_ASSIGNMENT_.
The data below calls for an exact copy.

_DATA EXCERPT_.
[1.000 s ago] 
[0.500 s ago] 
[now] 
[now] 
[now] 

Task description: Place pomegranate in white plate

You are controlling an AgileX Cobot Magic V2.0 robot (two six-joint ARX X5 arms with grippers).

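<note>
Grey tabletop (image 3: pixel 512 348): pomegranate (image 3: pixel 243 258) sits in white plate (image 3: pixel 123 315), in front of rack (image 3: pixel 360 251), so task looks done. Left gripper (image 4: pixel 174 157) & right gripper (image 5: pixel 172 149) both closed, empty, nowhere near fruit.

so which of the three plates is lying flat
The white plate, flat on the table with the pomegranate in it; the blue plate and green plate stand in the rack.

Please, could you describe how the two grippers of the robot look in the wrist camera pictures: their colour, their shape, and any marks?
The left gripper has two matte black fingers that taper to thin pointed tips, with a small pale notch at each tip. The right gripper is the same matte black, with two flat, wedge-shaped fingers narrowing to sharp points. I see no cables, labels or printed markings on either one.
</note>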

_OUTPUT FOR THIS TASK_.
[1.000 s ago] 
[0.500 s ago] 
[now] 
[now] 
[now] 

Task description: Place pomegranate in white plate

You are controlling an AgileX Cobot Magic V2.0 robot (two six-joint ARX X5 arms with grippers).

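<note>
Grey tabletop (image 3: pixel 512 348): pomegranate (image 3: pixel 243 258) sits in white plate (image 3: pixel 123 315), in front of rack (image 3: pixel 360 251), so task looks done. Left gripper (image 4: pixel 174 157) & right gripper (image 5: pixel 172 149) both closed, empty, nowhere near fruit.

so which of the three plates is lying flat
The white plate, flat on the table with the pomegranate in it; the blue plate and green plate stand in the rack.

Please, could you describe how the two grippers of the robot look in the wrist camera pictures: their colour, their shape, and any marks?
The left gripper has two matte black fingers that taper to thin pointed tips, with a small pale notch at each tip. The right gripper is the same matte black, with two flat, wedge-shaped fingers narrowing to sharp points. I see no cables, labels or printed markings on either one.
</note>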

That completes the answer to the exercise.